What the task requires =>
Whatever appears in the listing must be reproduced exactly.

Segment Open

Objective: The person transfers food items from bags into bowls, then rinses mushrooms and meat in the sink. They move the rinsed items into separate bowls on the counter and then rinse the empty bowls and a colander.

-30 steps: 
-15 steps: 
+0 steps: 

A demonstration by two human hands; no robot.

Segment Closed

Task output =>
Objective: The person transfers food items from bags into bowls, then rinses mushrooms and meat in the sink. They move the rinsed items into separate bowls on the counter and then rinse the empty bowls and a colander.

-30 steps: 
-15 steps: 
+0 steps: 

A demonstration by two human hands; no robot.

This exercise is complete.